▶ **PROBLEM STATEMENT**: Would you repeat every entry below word for word but drop the images?

▶ **MATERIAL TO PROCESS**:

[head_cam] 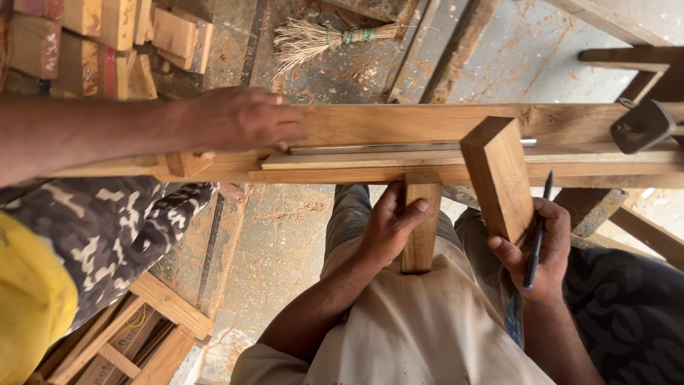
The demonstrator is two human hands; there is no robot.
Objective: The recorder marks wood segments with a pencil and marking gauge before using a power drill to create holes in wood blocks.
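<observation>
Both hands sit low in the middle of the frame: left hand (388, 228) grips a short wood piece (420, 228), right hand (541, 249) holds a wood block (499, 178) and a pen (536, 235) under the long plank (427, 125). Another person's hand (239, 117) presses the plank at upper left.

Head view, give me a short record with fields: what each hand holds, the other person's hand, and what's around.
left hand: left hand grips a short wood piece under the beam
right hand: right hand holds a wood block upright against the beam, with a pen between the fingers
other person: their hand rests on the beam's top, beside a metal strip
surroundings: broom on the floor, stacked wood at upper left, clamp at right
</observation>
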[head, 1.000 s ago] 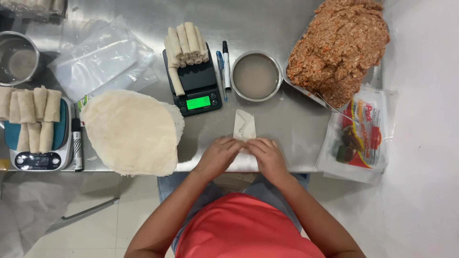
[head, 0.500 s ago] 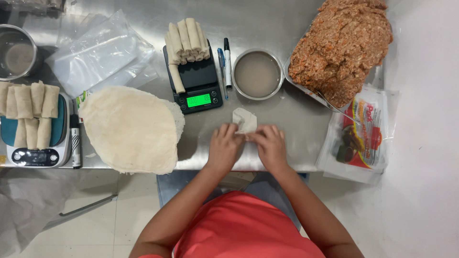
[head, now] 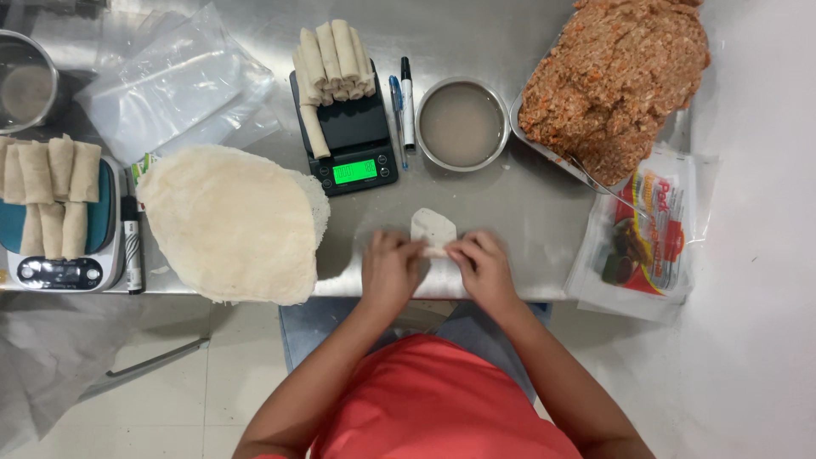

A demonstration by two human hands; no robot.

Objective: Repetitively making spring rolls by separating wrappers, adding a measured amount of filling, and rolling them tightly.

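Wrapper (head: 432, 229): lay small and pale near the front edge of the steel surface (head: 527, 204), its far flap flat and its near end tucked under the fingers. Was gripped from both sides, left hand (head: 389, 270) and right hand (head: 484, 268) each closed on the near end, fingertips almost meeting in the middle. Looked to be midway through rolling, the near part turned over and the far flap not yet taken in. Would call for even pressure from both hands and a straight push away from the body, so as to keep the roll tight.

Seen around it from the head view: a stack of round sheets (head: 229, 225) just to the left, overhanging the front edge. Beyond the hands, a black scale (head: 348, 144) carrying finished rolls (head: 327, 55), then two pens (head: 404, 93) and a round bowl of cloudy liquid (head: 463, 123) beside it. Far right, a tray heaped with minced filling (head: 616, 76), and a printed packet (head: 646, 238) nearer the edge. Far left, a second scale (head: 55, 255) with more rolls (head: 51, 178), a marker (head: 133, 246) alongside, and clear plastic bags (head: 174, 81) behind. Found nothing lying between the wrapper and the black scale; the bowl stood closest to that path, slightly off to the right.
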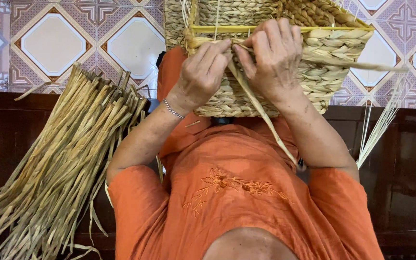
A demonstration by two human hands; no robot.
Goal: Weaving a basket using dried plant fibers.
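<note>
A woven straw basket [333, 53] with a yellow frame rim rests on my lap, its side wall facing me. My left hand [202, 73], a thin bracelet on its wrist, pinches a flat dried straw strand [261, 113] at the basket's rim. My right hand [276, 57] lies against the basket wall right beside it, fingers curled over the same strand at the rim. The strand's loose end trails down between my hands toward my orange shirt.
A thick bundle of dried straw strands [68, 163] lies at my left on a dark wooden bench [6, 135]. Thin pale fibres [379, 127] hang from the basket at right. Patterned floor tiles [54, 43] lie beyond.
</note>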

▶ **ANSWER FOR THE TASK**:
[head_cam] 
The demonstrator is two human hands; there is no robot.
Objective: The recorder marks wood segments with a pencil and marking gauge before using a power drill to create holes in wood blocks.
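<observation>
Both hands sit low in the middle of the frame: left hand (388, 228) grips a short wood piece (420, 228), right hand (541, 249) holds a wood block (499, 178) and a pen (536, 235) under the long plank (427, 125). Another person's hand (239, 117) presses the plank at upper left.

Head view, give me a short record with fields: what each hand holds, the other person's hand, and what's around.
left hand: left hand grips a short wood piece under the beam
right hand: right hand holds a wood block upright against the beam, with a pen between the fingers
other person: their hand rests on the beam's top, beside a metal strip
surroundings: broom on the floor, stacked wood at upper left, clamp at right
</observation>
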[head, 1.000 s ago] 
[head, 0.500 s ago] 
[head, now] 

A demonstration by two human hands; no robot.

Objective: Repetitively making spring rolls by separating wrappers, adding a measured amount of filling, and rolling them tightly.

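Wrapper (head: 432, 229): lay small and pale near the front edge of the steel surface (head: 527, 204), its far flap flat and its near end tucked under the fingers. Was gripped from both sides, left hand (head: 389, 270) and right hand (head: 484, 268) each closed on the near end, fingertips almost meeting in the middle. Looked to be midway through rolling, the near part turned over and the far flap not yet taken in. Would call for even pressure from both hands and a straight push away from the body, so as to keep the roll tight.

Seen around it from the head view: a stack of round sheets (head: 229, 225) just to the left, overhanging the front edge. Beyond the hands, a black scale (head: 348, 144) carrying finished rolls (head: 327, 55), then two pens (head: 404, 93) and a round bowl of cloudy liquid (head: 463, 123) beside it. Far right, a tray heaped with minced filling (head: 616, 76), and a printed packet (head: 646, 238) nearer the edge. Far left, a second scale (head: 55, 255) with more rolls (head: 51, 178), a marker (head: 133, 246) alongside, and clear plastic bags (head: 174, 81) behind. Found nothing lying between the wrapper and the black scale; the bowl stood closest to that path, slightly off to the right.
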A demonstration by two human hands; no robot.
Goal: Weaving a basket using dried plant fibers.
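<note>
A woven straw basket [333, 53] with a yellow frame rim rests on my lap, its side wall facing me. My left hand [202, 73], a thin bracelet on its wrist, pinches a flat dried straw strand [261, 113] at the basket's rim. My right hand [276, 57] lies against the basket wall right beside it, fingers curled over the same strand at the rim. The strand's loose end trails down between my hands toward my orange shirt.
A thick bundle of dried straw strands [68, 163] lies at my left on a dark wooden bench [6, 135]. Thin pale fibres [379, 127] hang from the basket at right. Patterned floor tiles [54, 43] lie beyond.
</note>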

Work on this exercise is complete.